系統 | 検討されたアミノ酸変異 | 中和活性の変化倍率 |
AY.1系統 (Delta株) | T19R、T95I、G142D、E156G、F157 欠失、R158 欠失、 W258L、K417N、L452R、T478K、D614G、P681R、D950N | 1.1倍 |
AY.2系統 (Delta株) | T19R、V70F、G142D、E156G、F157 欠失、R158 欠失、 A222V、K417N、L452R、T478K、D614G、P681R、D950N | 1.3倍 |
中和活性の変化倍率は「変異株におけるEC50(幾何平均)/野生株におけるEC50(幾何平均)」で計算されています。
EC50は50%効果濃度といい、薬物や抗体直dが最低値から最大反応の50%を示す濃度のことで、薬の効果を示す濃度の指標です。
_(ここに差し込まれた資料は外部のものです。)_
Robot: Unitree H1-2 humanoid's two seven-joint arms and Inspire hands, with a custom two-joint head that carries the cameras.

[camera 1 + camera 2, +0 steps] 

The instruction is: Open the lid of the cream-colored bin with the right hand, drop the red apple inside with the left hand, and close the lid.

中和活性の変化倍率が1.1倍ということは、野生株に効く濃度の1.1倍の濃度で効果がある、ということなので、ゼビュディは、デルタ株に対しても野生株と同じように効く、と考えてよさそうです。
まとめ
今回特例承認された、ゼビュディ点滴静注薬はロナプリーブと同じように使用する抗体製剤のようです。またin vitroデータではありますが、デルタ株にも野生株と同じように効果があると示唆されています。
新型コロナウイルスの治療薬はまだまだ供給される量が少なく、国が管理して供給している状況ですが、ロナプリーブと同様に、重症化を防ぐ薬として臨床現場で活躍してくれることを願います。